В начале жатвы | страница 32



Колюхову сейчас кажется, что не случись как случилось, он был бы счастлив совсем: и нелюбимая жена любимой сделалась бы, и сам при настоящем деле прожил бы.

Он вдруг заметил, что темнота рассеялась, стало видно избы и громады деревьев, и легкий туман внизу, за огородами,— должно, ручей парил. Это выбралась из облаков на чистое луна. Ему сделалось хорошо, как бывало в детстве, и показалось, что он чует запах свежей пшеницы, и вспомнил — завтра в Сычовке опять будет жатва. Слово «уборка» ему не нравилось, и он повторил про себя: жатва будет, жатва.

Ему захотелось, чтобы кто из мужиков, лучше всего Петро, вышел сюда и поговорил с ним. Но в избе зычно ревел баян — сосед угощения отрабатывал, — взвизгивали в частушках бабьи голоса, каблуки грохотали о гулкий над подполом пол — веселились. Ну и пускай — их дело молодое.

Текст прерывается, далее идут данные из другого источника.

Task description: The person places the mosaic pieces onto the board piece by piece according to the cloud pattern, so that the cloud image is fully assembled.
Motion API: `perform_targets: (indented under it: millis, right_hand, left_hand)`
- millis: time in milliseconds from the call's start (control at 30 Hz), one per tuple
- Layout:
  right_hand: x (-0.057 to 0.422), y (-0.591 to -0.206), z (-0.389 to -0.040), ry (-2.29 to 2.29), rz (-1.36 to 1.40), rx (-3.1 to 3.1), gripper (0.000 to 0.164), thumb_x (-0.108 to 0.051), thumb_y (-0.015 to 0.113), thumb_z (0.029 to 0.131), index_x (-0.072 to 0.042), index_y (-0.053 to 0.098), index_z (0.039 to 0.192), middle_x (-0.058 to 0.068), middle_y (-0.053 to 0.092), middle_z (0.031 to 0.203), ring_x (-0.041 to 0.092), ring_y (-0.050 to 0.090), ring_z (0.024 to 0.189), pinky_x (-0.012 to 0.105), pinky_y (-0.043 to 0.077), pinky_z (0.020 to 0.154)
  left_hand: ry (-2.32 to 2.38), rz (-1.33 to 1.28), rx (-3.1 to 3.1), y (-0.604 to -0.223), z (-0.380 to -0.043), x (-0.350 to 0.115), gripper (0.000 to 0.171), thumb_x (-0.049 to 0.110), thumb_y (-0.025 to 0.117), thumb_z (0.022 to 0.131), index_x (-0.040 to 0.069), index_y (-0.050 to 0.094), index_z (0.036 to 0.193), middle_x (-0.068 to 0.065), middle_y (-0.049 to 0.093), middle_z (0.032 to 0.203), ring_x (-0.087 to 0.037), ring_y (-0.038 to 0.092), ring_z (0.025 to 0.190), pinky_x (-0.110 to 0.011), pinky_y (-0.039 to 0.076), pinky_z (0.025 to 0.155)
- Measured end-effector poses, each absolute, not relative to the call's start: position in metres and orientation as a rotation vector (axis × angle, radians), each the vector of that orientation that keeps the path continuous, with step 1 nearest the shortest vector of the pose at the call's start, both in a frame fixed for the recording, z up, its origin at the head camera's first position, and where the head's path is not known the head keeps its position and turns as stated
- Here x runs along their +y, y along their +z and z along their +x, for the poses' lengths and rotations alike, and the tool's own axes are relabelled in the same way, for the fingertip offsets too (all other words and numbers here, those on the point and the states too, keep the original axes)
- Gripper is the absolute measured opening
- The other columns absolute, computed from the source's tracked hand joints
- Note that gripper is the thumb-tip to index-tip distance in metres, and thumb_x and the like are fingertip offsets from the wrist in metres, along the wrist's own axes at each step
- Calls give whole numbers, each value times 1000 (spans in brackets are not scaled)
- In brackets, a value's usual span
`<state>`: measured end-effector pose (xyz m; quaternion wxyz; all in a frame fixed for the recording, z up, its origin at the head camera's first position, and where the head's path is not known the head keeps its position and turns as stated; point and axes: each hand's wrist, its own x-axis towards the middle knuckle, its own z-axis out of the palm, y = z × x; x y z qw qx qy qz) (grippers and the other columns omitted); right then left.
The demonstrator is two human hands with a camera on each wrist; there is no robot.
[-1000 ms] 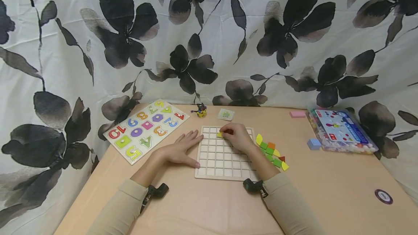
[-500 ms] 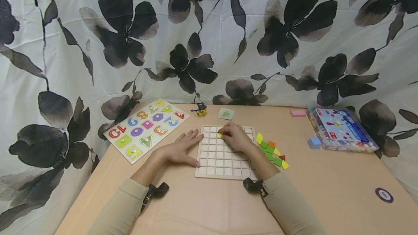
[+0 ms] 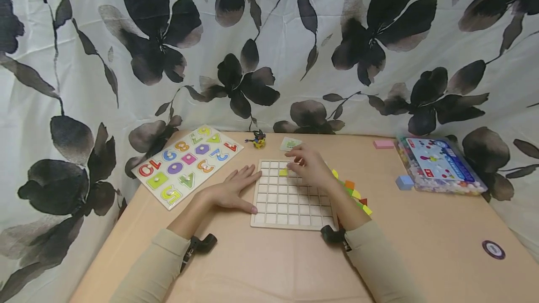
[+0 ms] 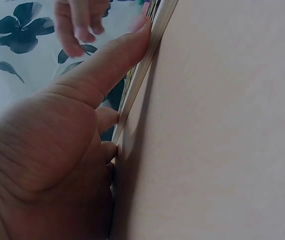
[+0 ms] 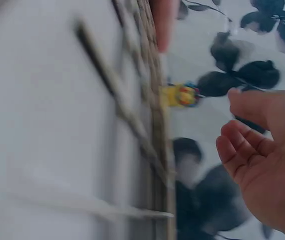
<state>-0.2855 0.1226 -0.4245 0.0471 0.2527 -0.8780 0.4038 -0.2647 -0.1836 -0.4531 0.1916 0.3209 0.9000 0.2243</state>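
A pale wooden grid board (image 3: 273,209) lies mid-table, with one yellow piece (image 3: 283,172) in a cell near its far edge. My left hand (image 3: 231,193) rests at the board's left side, fingers spread, thumb on the near left corner; in the left wrist view the left hand (image 4: 42,140) touches the board's edge (image 4: 142,65). Above the board's far right part hovers my right hand (image 3: 312,167), fingers loosely bent. Nothing shows between the fingers of the right hand (image 5: 267,155) in the right wrist view. Coloured pieces (image 3: 349,184) lie right of the board, partly hidden by my right forearm.
At the left lies a number-and-shape puzzle board (image 3: 189,167). Behind the grid board are a small toy figure (image 3: 258,139) and a card (image 3: 290,144). Farther right are a pink block (image 3: 383,144), a blue block (image 3: 404,182), a clear bead box (image 3: 442,165) and a round disc (image 3: 493,249).
My right hand has let go of the yellow piece and lifted away, slightly up and to the right. The yellow piece stays in its cell. My left hand has kept its place.
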Motion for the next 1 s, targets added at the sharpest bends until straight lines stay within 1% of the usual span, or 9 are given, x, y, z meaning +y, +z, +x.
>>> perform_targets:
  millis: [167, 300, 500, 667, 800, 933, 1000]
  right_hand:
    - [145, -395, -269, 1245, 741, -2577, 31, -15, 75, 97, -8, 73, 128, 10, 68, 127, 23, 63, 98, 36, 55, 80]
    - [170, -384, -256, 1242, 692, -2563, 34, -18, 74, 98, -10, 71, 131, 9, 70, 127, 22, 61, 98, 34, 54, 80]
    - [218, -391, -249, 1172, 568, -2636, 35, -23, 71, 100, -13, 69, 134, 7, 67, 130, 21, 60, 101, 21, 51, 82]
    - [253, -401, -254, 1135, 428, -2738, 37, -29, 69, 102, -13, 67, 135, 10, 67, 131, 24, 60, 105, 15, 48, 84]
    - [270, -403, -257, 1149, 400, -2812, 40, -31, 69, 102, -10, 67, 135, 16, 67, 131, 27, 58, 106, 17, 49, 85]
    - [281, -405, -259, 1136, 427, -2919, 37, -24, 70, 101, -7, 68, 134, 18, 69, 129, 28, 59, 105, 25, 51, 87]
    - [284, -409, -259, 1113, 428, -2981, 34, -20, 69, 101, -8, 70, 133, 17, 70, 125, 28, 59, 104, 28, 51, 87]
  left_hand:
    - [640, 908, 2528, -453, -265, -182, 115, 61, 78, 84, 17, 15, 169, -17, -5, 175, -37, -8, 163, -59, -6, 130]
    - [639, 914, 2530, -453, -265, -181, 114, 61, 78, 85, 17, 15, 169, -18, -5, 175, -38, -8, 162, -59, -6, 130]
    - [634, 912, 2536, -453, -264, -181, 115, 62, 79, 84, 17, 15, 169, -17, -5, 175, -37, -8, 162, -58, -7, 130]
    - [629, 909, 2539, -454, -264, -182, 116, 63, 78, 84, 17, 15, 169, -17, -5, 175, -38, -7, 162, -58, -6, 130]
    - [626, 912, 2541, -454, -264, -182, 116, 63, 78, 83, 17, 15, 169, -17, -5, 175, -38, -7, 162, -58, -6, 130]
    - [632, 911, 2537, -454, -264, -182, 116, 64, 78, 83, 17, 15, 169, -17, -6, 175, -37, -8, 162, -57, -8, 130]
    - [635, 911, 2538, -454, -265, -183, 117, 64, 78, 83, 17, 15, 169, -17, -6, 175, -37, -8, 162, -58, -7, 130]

Колюхов спохватился, что Петро ему и вовсе чужой, что он только муж племянницы и никакого интереса к нему, приезжему, иметь не может. Ему вспомнились оба сына, погибшие на войне, лица которых он позабыл и никак не мог представить, и только остро жалел, что их сейчас нету и что им так и не довелось увидеть Сычовки, про которую любили вспоминать с матерью в досужие зимние вечера. Всплыла в памяти дочь, отрезанный ломоть, которая и будь здесь, ничего не облегчила бы: они и живя в одном городе по году не виделись, а увидятся — поговорить не о чем. Неласковая баба получилась из нее...

Он сидел долго, потом поднялся и пошел в избу.

Веселье уже было невеселым, накал остыл. Майя Васильевна позевывала в уголке. Соседка что-то шипела пьяному мужу. Катерина с Анной толковали о нарядах, меряя друг у дружки круглые талии. Братья спорили о политике, тыкая окурками в тарелки. Петро сидел у окна, на Колюховом месте, совсем трезвый, и скучно тянул красивую песню:

Стеной стоит пшеница золотая...

Его никто не поддерживал. Колюхов подсел к нему послушать, но Петро замолчал.

V

Не спалось Филиппушке. Хоть убейся, не идет сон и все. Сперва этот паразитский кулак свалился на голову, потом Лександра приперлась. Зачем, спрашивается? Натрепала тут, набаламутила. Настю зачем-то вспомнила. Детьми кольнула. И ушла. А ты не спи.

Настя, она хоть и неприветливая была, затаенная какая-то, молчунья, а жить с ней лучше, не то что с Мотрей, первой женой. Та очень грубая была и на руку тяжелая. Чуть что, против нее хоть пушку выкатывай. Да она и пушку своротила бы — туша вон какая! Когда она ушла от него, он не шибко расстраивался, так и не знает, куда пропала, была и сплыла: баба с возу — коню легче. Прожил с ней, почитай, десять лет — как десять лет на каторге просидел: все не так, все не по ней, кулачища — сложит кукиш — чайник и чайник. Сбежала, ну и беги. А когда в нелегком послевоенном году умерла Настя, Филиппушка загоревал: старость накатывала, найти кого — уже не найдешь, дочерей, сельсовет определил в ФЗО, — одному придется скучать. Но скучал Филиппушка недолго, вернее, совсем не скучал. К нему легко и просто вернулось почти забытое состояние ни от кого не зависимой свободы, какое испытывал, будучи подпаском.